Everything in the listing except the pictures should be written out exactly.

╭─ DATASET EXCERPT

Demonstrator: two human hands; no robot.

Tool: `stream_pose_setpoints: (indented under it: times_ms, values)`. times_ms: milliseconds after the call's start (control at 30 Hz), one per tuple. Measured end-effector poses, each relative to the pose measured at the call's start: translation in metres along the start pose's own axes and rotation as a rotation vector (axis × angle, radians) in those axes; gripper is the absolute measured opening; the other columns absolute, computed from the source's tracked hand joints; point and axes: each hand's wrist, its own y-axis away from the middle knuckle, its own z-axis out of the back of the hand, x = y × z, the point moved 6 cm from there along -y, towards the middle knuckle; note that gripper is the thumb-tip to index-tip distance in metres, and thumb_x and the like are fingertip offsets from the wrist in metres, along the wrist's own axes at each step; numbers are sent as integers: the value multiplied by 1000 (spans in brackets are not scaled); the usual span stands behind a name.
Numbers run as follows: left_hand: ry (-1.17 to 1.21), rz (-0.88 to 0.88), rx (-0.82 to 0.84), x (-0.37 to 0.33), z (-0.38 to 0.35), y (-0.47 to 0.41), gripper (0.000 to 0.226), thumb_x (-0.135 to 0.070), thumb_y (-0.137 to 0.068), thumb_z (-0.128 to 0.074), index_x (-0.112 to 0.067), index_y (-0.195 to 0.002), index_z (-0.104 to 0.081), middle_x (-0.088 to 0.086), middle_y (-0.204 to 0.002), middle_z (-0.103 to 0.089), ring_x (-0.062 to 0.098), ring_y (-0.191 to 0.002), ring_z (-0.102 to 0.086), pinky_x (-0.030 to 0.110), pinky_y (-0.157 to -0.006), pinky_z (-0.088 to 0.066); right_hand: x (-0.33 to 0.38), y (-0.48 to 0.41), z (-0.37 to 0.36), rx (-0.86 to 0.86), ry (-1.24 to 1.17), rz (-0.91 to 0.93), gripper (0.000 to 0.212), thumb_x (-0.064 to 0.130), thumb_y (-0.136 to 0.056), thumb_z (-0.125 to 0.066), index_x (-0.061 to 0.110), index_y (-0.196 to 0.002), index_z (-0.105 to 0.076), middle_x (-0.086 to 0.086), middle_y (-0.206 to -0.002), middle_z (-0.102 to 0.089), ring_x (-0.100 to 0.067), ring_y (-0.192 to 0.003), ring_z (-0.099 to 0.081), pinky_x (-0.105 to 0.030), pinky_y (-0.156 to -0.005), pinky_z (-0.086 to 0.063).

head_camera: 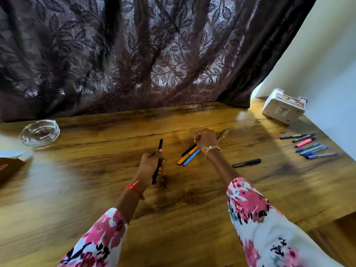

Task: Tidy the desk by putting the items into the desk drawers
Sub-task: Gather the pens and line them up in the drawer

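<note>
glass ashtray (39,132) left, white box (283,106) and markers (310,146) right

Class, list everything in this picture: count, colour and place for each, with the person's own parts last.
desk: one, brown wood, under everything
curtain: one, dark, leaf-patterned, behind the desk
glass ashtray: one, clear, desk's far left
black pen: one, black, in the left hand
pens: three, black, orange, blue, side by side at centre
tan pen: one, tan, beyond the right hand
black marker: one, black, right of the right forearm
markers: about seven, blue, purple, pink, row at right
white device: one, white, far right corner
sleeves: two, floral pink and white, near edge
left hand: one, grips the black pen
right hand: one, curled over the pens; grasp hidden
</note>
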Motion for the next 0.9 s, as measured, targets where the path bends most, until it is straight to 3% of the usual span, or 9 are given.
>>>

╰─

■ **YOUR RESPONSE**:
Demonstrator: two human hands; no robot.

Tool: `stream_pose_setpoints: (indented under it: times_ms, values)`. times_ms: milliseconds after the call's start (control at 30 Hz), one per tuple. Measured end-effector poses, each relative to the pose measured at the call's start: translation in metres along the start pose's own axes and rotation as a rotation vector (axis × angle, radians) in those axes; gripper is the absolute measured opening; the other columns absolute, computed from the source's tracked hand joints; point and axes: each hand's wrist, its own y-axis away from the middle knuckle, its own z-axis out of the back of the hand, x = y × z, the point moved 6 cm from there along -y, towards the middle knuckle; note that gripper is the thumb-tip to index-tip distance in metres, and thumb_x and the like are fingertip offsets from the wrist in metres, along the wrist's own axes at each step; numbers are sent as integers: the value multiplied by 1000 (spans in brackets are not scaled); the usual span stands behind a name.
Numbers run as follows: left_hand: ry (-1.17 to 1.21), rz (-0.88 to 0.88), rx (-0.82 to 0.84), x (-0.37 to 0.33), z (-0.38 to 0.35), y (-0.47 to 0.41), gripper (0.000 to 0.226), thumb_x (-0.135 to 0.070), thumb_y (-0.137 to 0.068), thumb_z (-0.128 to 0.074), index_x (-0.112 to 0.067), index_y (-0.195 to 0.002), index_z (-0.104 to 0.081), middle_x (-0.088 to 0.086), middle_y (-0.204 to 0.002), middle_z (-0.103 to 0.089), ring_x (-0.062 to 0.098), ring_y (-0.191 to 0.002), ring_z (-0.102 to 0.086), pinky_x (-0.030 to 0.110), pinky_y (-0.157 to -0.006), pinky_z (-0.088 to 0.066); right_hand: x (-0.33 to 0.38), y (-0.48 to 0.41), z (-0.37 to 0.36), rx (-0.86 to 0.86), ry (-1.24 to 1.17), rz (-0.91 to 0.93), gripper (0.000 to 0.212), thumb_x (-0.064 to 0.130), thumb_y (-0.136 to 0.056), thumb_z (-0.125 to 0.066), index_x (-0.061 to 0.110), index_y (-0.196 to 0.002), index_z (-0.105 to 0.076), middle_x (-0.086 to 0.086), middle_y (-0.206 to -0.002), middle_z (-0.102 to 0.089), ring_x (-0.100 to 0.067), ring_y (-0.192 to 0.003), ring_z (-0.099 to 0.081), pinky_x (-0.105 to 0.030), pinky_y (-0.156 to -0.005), pinky_z (-0.086 to 0.063).

head_camera: 

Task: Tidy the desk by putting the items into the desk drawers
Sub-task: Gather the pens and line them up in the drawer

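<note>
glass ashtray (39,132) left, white box (283,106) and markers (310,146) right

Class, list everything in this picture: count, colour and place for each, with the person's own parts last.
desk: one, brown wood, under everything
curtain: one, dark, leaf-patterned, behind the desk
glass ashtray: one, clear, desk's far left
black pen: one, black, in the left hand
pens: three, black, orange, blue, side by side at centre
tan pen: one, tan, beyond the right hand
black marker: one, black, right of the right forearm
markers: about seven, blue, purple, pink, row at right
white device: one, white, far right corner
sleeves: two, floral pink and white, near edge
left hand: one, grips the black pen
right hand: one, curled over the pens; grasp hidden
</note>
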Motion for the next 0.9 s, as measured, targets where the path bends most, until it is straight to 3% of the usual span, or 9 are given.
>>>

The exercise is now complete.